● Task details
The records are to be reproduced verbatim.

Data Start Marker

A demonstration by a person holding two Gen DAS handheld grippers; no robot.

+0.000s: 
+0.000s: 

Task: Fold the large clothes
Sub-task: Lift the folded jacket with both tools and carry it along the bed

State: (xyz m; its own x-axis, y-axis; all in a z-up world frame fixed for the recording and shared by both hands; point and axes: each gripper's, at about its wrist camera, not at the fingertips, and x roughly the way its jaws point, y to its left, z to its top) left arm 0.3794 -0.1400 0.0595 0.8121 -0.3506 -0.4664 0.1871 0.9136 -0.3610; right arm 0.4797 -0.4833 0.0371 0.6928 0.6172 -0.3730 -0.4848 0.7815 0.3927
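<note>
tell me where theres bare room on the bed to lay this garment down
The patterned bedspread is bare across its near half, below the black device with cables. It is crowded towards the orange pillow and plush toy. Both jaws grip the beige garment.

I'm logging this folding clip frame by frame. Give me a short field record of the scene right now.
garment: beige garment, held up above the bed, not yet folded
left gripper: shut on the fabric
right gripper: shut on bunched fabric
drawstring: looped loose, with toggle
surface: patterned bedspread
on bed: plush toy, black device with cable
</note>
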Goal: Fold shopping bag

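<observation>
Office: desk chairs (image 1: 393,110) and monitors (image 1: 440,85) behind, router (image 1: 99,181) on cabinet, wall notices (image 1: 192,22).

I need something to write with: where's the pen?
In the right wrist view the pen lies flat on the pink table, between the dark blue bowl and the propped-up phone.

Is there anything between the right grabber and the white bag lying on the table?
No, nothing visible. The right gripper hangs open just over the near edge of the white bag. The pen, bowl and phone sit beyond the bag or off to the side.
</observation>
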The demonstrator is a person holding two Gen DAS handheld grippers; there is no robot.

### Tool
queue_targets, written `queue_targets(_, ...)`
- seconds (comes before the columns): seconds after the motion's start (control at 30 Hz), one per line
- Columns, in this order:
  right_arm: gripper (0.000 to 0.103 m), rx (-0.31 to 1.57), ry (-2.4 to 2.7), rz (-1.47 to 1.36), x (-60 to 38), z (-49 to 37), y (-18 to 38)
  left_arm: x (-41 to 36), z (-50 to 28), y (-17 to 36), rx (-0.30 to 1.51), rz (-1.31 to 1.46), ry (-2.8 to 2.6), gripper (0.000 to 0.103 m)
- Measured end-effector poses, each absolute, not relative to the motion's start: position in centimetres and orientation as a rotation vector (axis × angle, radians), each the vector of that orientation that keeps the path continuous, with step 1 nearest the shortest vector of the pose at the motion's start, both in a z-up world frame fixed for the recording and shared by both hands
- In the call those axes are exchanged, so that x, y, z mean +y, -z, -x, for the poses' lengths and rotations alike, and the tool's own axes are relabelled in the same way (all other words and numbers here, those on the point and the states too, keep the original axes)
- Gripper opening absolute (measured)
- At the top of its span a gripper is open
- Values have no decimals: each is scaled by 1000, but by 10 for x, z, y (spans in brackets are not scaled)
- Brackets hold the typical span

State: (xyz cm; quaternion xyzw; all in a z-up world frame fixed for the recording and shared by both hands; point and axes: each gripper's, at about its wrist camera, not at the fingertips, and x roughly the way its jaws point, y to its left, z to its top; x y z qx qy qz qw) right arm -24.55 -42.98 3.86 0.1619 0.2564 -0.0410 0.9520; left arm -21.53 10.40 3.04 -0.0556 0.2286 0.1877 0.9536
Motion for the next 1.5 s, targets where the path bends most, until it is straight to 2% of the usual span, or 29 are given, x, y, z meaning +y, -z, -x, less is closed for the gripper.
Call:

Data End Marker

● Exercise response
A demonstration by a person holding two Gen DAS handheld grippers; no robot.

+0.000s: 
+0.000s: 

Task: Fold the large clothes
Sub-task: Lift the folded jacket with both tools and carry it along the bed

State: (xyz m; its own x-axis, y-axis; all in a z-up world frame fixed for the recording and shared by both hands; point and axes: each gripper's, at about its wrist camera, not at the fingertips, and x roughly the way its jaws point, y to its left, z to its top) left arm 0.3794 -0.1400 0.0595 0.8121 -0.3506 -0.4664 0.1871 0.9136 -0.3610; right arm 0.4797 -0.4833 0.0371 0.6928 0.6172 -0.3730 -0.4848 0.7815 0.3927
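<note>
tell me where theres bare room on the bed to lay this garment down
The patterned bedspread is bare across its near half, below the black device with cables. It is crowded towards the orange pillow and plush toy. Both jaws grip the beige garment.

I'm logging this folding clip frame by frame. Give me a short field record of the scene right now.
garment: beige garment, held up above the bed, not yet folded
left gripper: shut on the fabric
right gripper: shut on bunched fabric
drawstring: looped loose, with toggle
surface: patterned bedspread
on bed: plush toy, black device with cable
</note>
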Goal: Fold shopping bag

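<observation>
Office: desk chairs (image 1: 393,110) and monitors (image 1: 440,85) behind, router (image 1: 99,181) on cabinet, wall notices (image 1: 192,22).

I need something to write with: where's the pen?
In the right wrist view the pen lies flat on the pink table, between the dark blue bowl and the propped-up phone.

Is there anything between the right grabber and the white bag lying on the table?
No, nothing visible. The right gripper hangs open just over the near edge of the white bag. The pen, bowl and phone sit beyond the bag or off to the side.
</observation>
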The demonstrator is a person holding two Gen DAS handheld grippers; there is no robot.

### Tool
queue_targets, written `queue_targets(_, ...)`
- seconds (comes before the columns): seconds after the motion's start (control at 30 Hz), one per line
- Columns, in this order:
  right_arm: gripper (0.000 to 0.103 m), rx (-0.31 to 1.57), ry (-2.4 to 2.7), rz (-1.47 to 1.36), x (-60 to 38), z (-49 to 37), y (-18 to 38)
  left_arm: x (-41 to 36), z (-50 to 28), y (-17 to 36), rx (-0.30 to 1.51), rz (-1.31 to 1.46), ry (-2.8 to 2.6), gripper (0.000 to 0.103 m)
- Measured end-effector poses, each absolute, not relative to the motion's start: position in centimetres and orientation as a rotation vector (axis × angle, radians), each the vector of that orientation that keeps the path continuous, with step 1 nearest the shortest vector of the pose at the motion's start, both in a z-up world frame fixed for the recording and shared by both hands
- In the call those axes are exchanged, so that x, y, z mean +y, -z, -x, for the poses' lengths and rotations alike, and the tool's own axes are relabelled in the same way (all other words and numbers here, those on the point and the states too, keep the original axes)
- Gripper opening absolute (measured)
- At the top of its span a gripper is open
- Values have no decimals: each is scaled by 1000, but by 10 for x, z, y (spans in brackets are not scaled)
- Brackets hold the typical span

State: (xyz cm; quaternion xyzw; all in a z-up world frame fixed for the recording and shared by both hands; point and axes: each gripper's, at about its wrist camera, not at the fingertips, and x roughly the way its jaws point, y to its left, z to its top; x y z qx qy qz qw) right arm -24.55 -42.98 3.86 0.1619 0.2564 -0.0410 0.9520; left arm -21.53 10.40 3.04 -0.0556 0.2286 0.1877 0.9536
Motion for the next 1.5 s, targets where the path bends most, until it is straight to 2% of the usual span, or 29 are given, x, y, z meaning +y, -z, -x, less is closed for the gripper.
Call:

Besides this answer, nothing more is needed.